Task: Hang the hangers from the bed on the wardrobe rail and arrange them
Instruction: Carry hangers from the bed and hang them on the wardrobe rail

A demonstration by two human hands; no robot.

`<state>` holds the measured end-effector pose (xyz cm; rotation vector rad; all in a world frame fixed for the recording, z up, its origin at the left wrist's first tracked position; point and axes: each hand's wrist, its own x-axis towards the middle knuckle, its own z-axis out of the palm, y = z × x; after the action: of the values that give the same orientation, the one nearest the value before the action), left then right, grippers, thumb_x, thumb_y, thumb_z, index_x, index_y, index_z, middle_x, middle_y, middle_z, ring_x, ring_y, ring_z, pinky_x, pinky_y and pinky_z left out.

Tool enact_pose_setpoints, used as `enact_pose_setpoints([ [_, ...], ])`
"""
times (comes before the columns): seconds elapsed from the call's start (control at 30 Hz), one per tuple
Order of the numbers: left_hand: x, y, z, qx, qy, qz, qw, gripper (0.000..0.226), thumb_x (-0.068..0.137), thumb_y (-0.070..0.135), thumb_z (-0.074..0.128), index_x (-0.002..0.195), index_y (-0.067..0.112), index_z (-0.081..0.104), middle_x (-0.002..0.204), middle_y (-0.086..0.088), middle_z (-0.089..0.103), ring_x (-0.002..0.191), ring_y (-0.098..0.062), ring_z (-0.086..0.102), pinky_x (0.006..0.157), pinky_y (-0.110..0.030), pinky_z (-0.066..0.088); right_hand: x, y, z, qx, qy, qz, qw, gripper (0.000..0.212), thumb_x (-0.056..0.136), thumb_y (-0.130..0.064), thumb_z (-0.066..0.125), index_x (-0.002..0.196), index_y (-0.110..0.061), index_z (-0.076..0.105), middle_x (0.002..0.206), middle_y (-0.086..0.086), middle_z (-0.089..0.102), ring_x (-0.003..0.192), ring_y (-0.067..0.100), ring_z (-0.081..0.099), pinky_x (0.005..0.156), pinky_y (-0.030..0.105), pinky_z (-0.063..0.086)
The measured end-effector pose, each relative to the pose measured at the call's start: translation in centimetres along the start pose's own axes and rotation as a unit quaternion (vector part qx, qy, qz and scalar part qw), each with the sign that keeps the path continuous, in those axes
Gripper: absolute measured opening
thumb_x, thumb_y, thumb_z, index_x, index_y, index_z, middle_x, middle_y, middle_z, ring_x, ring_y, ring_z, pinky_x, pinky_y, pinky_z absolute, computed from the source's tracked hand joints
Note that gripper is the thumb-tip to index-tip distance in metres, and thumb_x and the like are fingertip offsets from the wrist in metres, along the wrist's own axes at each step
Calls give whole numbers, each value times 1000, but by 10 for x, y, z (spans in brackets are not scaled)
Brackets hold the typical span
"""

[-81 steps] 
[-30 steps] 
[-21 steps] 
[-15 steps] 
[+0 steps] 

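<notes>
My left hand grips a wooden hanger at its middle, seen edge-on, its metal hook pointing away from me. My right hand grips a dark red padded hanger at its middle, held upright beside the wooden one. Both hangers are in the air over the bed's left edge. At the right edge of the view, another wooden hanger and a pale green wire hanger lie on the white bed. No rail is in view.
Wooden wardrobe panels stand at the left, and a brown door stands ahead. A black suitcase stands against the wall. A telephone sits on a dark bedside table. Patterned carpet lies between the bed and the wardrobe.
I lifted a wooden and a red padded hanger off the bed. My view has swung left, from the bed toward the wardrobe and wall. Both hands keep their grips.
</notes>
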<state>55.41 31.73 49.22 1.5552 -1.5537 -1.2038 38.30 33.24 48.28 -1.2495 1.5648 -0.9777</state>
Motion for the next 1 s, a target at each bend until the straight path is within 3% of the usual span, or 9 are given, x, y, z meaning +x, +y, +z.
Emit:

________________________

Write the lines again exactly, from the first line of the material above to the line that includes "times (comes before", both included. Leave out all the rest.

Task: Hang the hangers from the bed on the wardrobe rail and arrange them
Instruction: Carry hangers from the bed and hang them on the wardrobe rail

A demonstration by two human hands; no robot.

`<state>` holds the measured end-effector pose (xyz cm; rotation vector rad; all in a world frame fixed for the recording, z up, its origin at the left wrist's first tracked position; point and axes: each hand's wrist, its own x-axis towards the middle knuckle, its own z-axis out of the palm, y = z × x; after the action: of the values that give the same orientation, the one nearest the value before the action), left then right, grippers, thumb_x, thumb_y, thumb_z, index_x, index_y, index_z, middle_x, middle_y, middle_z, ring_x, ring_y, ring_z, pinky_x, pinky_y and pinky_z left out.

Tool enact_pose_setpoints, used as `enact_pose_setpoints([ [_, ...], ])`
"""
times (comes before the columns): seconds elapsed from the call's start (control at 30 Hz), one per tuple

Nothing else belongs to this exercise.